**STORED DATA:**

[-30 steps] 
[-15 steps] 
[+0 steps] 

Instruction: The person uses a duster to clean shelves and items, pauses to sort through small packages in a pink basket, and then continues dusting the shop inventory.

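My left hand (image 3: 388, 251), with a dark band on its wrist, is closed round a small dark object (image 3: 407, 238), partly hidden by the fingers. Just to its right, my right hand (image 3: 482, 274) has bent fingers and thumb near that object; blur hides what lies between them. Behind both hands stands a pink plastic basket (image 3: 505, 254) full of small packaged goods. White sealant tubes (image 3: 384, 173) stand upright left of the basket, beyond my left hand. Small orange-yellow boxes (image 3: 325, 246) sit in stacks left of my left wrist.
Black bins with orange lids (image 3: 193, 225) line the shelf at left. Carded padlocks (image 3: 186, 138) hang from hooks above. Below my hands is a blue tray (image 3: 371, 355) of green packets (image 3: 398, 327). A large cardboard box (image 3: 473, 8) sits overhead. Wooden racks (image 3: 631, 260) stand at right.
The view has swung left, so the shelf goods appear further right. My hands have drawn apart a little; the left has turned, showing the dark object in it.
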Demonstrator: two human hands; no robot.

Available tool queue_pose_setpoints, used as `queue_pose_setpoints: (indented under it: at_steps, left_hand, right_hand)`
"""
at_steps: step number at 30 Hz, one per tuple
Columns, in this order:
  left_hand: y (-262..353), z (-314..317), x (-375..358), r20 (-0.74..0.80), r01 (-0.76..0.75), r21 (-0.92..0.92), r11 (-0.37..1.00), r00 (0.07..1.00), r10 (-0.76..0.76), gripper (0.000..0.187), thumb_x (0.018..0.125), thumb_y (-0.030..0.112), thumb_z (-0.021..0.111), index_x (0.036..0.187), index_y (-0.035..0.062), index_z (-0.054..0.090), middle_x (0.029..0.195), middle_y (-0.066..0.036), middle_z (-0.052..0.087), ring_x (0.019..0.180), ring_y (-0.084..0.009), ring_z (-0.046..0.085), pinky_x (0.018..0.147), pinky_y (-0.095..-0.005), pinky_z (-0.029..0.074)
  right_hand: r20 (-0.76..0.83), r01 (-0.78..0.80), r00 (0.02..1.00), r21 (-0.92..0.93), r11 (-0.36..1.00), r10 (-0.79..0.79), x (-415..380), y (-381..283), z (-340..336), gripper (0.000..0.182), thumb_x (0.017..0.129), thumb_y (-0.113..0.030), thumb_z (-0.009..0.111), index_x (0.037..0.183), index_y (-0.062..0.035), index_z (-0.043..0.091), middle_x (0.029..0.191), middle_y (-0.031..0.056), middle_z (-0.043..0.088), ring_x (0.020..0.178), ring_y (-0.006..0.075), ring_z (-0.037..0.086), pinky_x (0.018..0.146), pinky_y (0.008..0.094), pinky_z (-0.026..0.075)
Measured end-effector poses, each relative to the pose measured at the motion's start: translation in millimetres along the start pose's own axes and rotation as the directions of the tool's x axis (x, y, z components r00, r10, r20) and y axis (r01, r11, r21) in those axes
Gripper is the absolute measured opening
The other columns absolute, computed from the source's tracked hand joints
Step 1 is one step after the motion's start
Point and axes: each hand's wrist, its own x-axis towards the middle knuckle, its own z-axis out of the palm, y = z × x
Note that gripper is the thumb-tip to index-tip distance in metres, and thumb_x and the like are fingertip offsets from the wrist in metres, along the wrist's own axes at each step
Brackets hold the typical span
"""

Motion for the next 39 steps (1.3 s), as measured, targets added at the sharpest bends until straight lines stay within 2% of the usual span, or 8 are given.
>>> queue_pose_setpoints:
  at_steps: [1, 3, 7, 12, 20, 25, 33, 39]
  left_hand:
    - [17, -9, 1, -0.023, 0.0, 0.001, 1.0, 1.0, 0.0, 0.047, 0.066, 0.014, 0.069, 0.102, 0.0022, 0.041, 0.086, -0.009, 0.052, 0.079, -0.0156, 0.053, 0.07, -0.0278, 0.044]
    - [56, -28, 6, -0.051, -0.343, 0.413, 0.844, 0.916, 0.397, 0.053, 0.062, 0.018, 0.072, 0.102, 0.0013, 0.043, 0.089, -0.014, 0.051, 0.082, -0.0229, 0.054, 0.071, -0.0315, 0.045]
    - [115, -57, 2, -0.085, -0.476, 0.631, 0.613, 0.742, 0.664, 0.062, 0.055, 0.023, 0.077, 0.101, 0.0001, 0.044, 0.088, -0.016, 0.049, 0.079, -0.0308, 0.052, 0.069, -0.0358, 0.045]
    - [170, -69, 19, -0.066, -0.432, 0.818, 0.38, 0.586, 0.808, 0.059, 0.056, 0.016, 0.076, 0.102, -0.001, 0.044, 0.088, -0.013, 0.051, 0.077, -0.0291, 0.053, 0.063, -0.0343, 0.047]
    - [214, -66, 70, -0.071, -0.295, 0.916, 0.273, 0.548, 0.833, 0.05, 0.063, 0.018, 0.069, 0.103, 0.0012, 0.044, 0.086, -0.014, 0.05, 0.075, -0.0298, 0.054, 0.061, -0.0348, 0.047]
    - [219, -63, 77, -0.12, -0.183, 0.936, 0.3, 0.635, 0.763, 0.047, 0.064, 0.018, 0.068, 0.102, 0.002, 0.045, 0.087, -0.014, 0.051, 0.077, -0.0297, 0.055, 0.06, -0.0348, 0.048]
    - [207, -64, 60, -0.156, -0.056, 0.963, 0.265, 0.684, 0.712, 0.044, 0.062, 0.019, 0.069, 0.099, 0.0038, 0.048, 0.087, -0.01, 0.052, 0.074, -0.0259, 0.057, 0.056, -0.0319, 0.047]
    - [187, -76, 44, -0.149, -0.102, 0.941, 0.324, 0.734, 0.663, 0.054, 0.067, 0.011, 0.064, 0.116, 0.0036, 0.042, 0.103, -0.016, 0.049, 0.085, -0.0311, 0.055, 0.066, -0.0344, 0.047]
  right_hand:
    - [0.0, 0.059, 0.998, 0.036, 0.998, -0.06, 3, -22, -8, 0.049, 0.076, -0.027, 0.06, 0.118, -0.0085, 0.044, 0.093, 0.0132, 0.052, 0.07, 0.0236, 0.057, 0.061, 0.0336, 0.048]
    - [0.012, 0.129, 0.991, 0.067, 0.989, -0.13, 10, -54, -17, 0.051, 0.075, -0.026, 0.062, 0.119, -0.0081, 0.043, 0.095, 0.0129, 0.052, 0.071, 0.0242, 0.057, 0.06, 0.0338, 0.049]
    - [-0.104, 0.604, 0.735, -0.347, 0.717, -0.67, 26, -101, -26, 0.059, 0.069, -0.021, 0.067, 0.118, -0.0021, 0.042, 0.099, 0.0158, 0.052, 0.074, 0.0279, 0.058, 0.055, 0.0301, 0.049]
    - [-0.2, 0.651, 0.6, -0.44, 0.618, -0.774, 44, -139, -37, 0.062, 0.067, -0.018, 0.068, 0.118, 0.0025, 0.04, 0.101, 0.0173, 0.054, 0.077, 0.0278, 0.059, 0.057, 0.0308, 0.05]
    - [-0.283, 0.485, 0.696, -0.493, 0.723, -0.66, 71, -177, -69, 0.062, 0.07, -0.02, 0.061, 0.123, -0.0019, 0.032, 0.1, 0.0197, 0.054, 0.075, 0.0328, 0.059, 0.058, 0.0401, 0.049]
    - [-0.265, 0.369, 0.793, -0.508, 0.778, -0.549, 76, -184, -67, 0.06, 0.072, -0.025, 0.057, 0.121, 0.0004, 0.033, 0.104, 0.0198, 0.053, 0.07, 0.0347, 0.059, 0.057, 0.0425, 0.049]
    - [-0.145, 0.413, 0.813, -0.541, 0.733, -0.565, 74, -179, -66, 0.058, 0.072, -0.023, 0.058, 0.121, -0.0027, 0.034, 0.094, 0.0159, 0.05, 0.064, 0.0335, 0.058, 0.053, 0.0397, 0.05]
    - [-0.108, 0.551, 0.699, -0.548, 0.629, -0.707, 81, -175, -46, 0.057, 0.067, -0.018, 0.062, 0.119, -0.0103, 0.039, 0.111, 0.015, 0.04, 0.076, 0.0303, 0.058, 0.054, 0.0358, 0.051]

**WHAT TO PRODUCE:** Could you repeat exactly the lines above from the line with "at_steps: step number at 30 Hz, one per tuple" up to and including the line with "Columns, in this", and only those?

**RESPONSE BELOW:**
at_steps: step number at 30 Hz, one per tuple
Columns, in this order:

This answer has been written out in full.